Monday, September 8, 2008

Post 151

This our 151st posting on the blog. I can't believe that Emily has been going at this over 6 months, and we still have 6 or 7 weeks to go, until treatment will settle down. 2 and 3 trips a week to the clinic at the hospital, all the visits to the various clinics in the hospital, and a ton of in patient time. We've been through way too much. When Emily gets to maintenance, I plan to not update the blog as much, probably 1 post a week after we settle in. I hope when Emily is older, she can look back at this blog and get a sense of what this period of time was like for all of us.

There is nothing new to report, Emily is miserable and can't wait to start to taper tomorrow morning. She has one full dose of Dexamethazone to take tonight and then tomorrow the taper beings. I hope she feels better within a day or so, but I have no idea how long it's going to take for her to bounce back. She also has IV chemo tomorrow and I will have an update after it is complete.

5 comments:

Jane Izumi Matsumoto said...

I know how we all comment on how brave Emily has been through all this, but I also know this was done with the immense love and incredible support of her fantastic family. Hang in there, Pepper Family! Thinking of you everyday. ~ Jane

Anonymous said...

As the countdown continues to the maintenance phase, it gets tougher and tougher for Emily. Right now as the drugs are affecting her so badly, it must be so difficult for her to see the light at the end of the tunnel. Keep up the incredible work.
Love, Grannie

Anonymous said...

You are such an incredible family. These past six months have been a difficult journey for all of you. I hope it is some comfort to know how many people pray and support all of you each and every day. Emily is in my thoughts several times a day and I look forward to when she will feel better and we will get to see all of you at school again. I know that this time will come in the very near future.

mrs. breit

Jessica Nichols said...

Dear Emily,

You are in a really hard part of treatment. You're miserable and sick of it all. It must feel like it's never going to end, like every day is dragging by. And you know what? You're right. Of course you want this to be over already! It is a hard thing to have to learn that wishing something doesn't make it so.

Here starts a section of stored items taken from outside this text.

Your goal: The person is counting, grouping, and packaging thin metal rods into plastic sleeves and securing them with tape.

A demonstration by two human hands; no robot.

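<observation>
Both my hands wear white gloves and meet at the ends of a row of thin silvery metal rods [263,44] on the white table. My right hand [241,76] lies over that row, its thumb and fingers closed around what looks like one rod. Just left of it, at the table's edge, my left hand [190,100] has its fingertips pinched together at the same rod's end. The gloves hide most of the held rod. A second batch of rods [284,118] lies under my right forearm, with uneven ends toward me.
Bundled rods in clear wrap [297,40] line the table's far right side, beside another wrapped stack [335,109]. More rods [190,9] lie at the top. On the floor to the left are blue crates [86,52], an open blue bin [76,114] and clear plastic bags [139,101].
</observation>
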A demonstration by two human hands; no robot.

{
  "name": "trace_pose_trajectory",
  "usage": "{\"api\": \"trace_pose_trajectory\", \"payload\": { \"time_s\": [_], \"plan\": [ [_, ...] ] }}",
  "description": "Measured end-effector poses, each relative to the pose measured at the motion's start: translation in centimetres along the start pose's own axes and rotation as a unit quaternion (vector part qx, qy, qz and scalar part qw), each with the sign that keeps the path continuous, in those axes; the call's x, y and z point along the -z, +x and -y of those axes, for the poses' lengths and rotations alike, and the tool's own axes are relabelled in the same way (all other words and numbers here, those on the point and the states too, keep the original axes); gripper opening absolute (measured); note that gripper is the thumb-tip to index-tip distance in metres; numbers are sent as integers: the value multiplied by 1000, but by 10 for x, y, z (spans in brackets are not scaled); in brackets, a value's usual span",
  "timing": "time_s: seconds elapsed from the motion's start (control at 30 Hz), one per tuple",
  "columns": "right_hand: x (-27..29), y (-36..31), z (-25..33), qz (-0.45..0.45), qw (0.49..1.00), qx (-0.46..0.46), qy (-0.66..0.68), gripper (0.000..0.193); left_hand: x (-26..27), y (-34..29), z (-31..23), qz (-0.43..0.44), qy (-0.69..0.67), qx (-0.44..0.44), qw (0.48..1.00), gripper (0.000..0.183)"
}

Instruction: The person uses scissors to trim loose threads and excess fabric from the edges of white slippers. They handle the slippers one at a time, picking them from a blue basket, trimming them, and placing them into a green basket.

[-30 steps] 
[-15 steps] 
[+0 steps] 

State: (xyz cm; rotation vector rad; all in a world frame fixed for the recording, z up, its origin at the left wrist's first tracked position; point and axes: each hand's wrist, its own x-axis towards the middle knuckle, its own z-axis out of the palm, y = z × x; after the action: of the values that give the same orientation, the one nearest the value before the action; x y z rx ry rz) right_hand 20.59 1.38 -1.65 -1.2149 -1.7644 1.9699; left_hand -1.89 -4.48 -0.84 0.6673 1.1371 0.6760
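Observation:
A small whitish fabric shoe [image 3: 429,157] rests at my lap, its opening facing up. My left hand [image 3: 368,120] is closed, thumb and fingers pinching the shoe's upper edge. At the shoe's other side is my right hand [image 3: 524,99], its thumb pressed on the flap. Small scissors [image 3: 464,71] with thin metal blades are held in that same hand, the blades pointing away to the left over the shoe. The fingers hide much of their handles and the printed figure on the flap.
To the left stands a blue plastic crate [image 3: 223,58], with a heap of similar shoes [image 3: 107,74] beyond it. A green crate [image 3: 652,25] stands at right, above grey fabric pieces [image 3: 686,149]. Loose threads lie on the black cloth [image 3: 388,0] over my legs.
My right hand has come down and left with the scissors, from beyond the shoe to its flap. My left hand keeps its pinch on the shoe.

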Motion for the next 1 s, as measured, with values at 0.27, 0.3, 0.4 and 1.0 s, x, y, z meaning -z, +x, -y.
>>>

BUT! Time does keep going on and it will proceed and you will get to maintenance. One slow minute at a time. So what can you do? Escape time however you can with Mommy and Daddy's help.

If you feel the slightest bit sleepy, take a big fat nap. Sleep will help you escape for a little while AND help your body fight everything it needs to fight (germs, bad cells, everything).

Listen to stories on cd and go on a million adventures through words. Listen to your favorite songs. Maybe you can get some brown kraft paper up on a wall and a bowl of markers and have at it.

We did that at our house this summer. It was for my little boy Jaden when he was feeling really angry about some things. Guess what? Everyone ended up drawing on the Angry Wall but our dog Jackson.

And yours doesn't have to be an Angry Wall, maybe it's a DREAMING WALL of everything you want to do when you feel better. I hope even reading this epic comment took your mind off your misery for a second. :)

You can get through this, I know it from all I have read about you. I really only wanted to tell you that it's okay to be in a super bad mood about this situation right now. Sometimes that is all you can do is just be in a bad mood until it passes. This is I know to be true.

Anonymous said...

Wow, I can't believe it has been 6 months...I'm sure it seems like a longer time to Emily and you guys, though. Hopefully the next several weeks will go by fast, and Emily will be feeling better. We all miss seeing her at school, but I know she will be back soon with the smile we all love to see! Give her a big hug for me!